Quels sont les effets de la faillite sur les dettes du débiteur ?
L'ouverture de la faillite rend toutes les dettes immédiatement exigibles (art. 208 LP), même celles à terme. Les intérêts cessent de courir sur les créances chirographaires (art. 209 LP). Les poursuites individuelles en cours contre le débiteur sont suspendues. À l'issue de la procédure, si les actifs sont insuffisants, les créanciers chirographaires reçoivent un acte de défaut de biens. Ces créances subsistent contre le débiteur, mais leur recouvrement est subordonné à l'acquisition future de nouveaux biens.
La faillite permet-elle d'être libéré de toutes ses dettes ?
Non, pas automatiquement. À l'issue de la faillite, les dettes non désintéressées subsistent et peuvent être reprises par voie de nouveaux actes de défaut de biens (art. 265 LP). Pour les personnes physiques qui ont demandé leur propre faillite, une procédure spécifique de libération des dettes restantes (art. 265a ss LP) peut être engagée si elles ont collaboré loyalement à la procédure, ne sont pas à l'origine de leur insolvabilité par faute grave, et si leurs revenus futurs leur permettront d'honorer une partie de leurs dettes.

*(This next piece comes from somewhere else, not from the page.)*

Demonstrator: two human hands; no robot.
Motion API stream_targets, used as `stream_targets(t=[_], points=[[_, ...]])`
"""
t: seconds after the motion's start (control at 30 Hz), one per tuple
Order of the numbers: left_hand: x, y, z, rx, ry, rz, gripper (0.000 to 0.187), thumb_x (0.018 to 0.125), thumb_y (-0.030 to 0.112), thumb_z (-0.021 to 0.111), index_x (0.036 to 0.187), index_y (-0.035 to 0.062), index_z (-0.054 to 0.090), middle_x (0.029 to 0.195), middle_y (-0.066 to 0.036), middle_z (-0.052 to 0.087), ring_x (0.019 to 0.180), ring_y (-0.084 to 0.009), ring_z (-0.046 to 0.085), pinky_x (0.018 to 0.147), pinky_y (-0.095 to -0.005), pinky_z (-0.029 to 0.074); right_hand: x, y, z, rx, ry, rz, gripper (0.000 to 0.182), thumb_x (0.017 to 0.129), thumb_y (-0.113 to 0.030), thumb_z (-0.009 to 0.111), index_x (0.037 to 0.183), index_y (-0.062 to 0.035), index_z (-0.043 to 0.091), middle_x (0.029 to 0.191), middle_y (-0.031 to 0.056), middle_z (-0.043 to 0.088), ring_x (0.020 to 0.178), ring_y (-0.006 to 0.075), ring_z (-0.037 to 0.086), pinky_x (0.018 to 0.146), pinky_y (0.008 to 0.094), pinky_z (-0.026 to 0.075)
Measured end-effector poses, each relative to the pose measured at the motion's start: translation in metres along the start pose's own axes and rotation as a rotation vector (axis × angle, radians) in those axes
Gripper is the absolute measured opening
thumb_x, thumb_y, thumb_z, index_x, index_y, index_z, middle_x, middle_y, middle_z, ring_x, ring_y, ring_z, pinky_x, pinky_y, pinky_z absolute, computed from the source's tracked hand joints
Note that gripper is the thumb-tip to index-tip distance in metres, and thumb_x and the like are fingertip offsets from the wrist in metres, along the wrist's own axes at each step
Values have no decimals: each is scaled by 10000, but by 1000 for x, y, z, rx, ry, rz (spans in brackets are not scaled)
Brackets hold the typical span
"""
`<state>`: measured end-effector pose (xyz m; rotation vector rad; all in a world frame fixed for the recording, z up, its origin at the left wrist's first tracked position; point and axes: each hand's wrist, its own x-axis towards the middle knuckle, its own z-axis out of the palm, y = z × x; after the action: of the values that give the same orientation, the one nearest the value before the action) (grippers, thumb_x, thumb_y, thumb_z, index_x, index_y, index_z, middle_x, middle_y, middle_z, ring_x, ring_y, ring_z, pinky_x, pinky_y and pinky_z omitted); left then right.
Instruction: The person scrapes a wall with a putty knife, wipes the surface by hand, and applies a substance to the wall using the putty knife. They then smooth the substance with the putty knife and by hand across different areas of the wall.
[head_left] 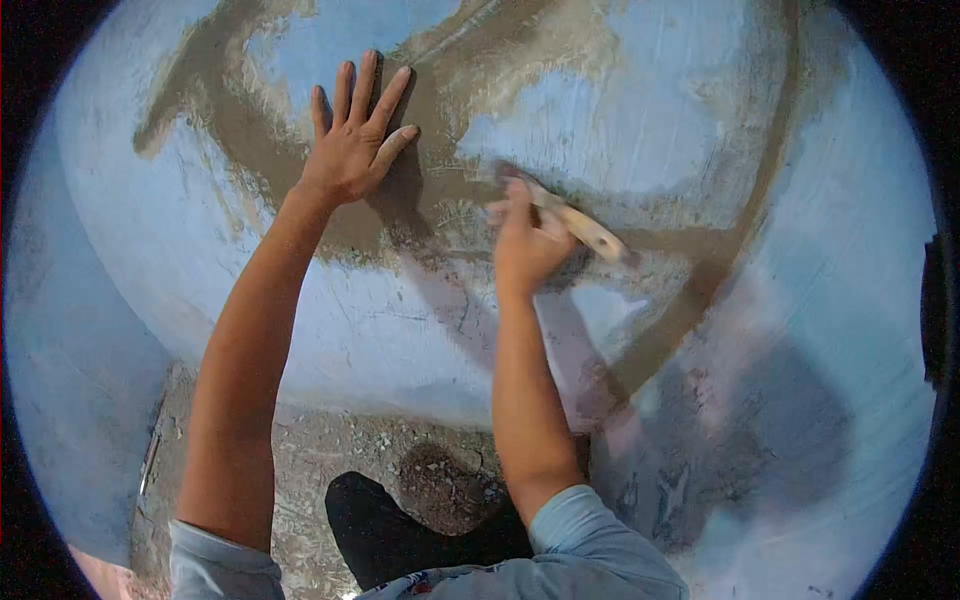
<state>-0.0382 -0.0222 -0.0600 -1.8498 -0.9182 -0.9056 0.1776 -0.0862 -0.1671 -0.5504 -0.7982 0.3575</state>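
My left hand lies flat against the wall, fingers spread, on a brown plastered patch. It holds nothing. To its right, my right hand is closed around a paintbrush with a pale wooden handle. The handle end, which has a hole in it, points down to the right. The dark brush head is at the wall, near the lower border of a blue painted area; it is slightly blurred.
Brown plaster bands run over the light blue wall, one slanting down on the right. Below, the rough floor has loose crumbs and debris on it. My leg in dark cloth is at the wall's foot. Blue wall surfaces continue on both sides.
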Motion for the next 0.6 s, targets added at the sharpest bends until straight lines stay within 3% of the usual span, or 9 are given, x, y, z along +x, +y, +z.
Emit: stream_targets(t=[0.07,0.2,0.27,0.37,0.5,0.6], points=[[-2,2,-1,-37,0,-7,669,1075,599,338,1668,346,160,1749,-118,-5,1593,-421,-32,1220,-677,-52,-11,8,15,63,-64,-7,155,958,-79,711,1013,61,749,732,97,731,598,130,670,552,253,538],[-2,-2,-3,-1,-55,18,708,1081,593,330,1681,283,118,1743,-136,-71,1592,-391,-106,1229,-635,-91,-1,-20,-19,-23,188,-21,164,954,-98,728,927,61,755,721,99,726,579,121,654,547,237,528],[-1,-3,-3,11,-65,6,714,1080,594,332,1681,279,110,1741,-144,-79,1591,-397,-107,1227,-635,-93,-6,2,-19,36,195,60,168,956,-106,732,910,55,752,717,98,725,574,116,647,557,242,532],[-2,-1,-4,25,-73,3,732,1074,602,343,1682,278,95,1740,-144,-93,1590,-400,-109,1227,-640,-83,-20,20,13,46,7,-43,189,965,-122,729,956,66,748,728,99,726,588,118,651,571,257,537],[-2,-2,-2,-7,-78,5,736,1071,608,346,1681,281,97,1739,-150,-97,1589,-403,-115,1218,-656,-87,-5,-2,-15,68,187,53,200,971,-122,718,968,75,748,746,91,731,608,127,666,575,257,542],[-2,-3,1,-15,-52,18,733,1072,600,353,1681,281,100,1737,-157,-97,1586,-413,-122,1211,-663,-96,-15,2,1,-60,118,13,179,967,-113,717,964,62,751,734,79,729,611,130,671,580,255,544]])
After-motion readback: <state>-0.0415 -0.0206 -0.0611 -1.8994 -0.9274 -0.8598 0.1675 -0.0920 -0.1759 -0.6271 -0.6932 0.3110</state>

Comment se déroule la procédure de libération des dettes restantes ?
La libération des dettes restantes (art. 265a LP) est une procédure spécifique applicable aux personnes physiques ayant requis leur propre faillite. Après la clôture de la faillite, le débiteur peut demander au juge d'être libéré des dettes non couvertes. Le tribunal désigne un commissaire et fixe une période d'observation de deux à cinq ans pendant laquelle le débiteur doit collaborer activement et affecter à ses créanciers la part saisissable de ses revenus. Au terme de cette période, si les conditions sont remplies, le tribunal prononce la libération définitive des dettes restantes.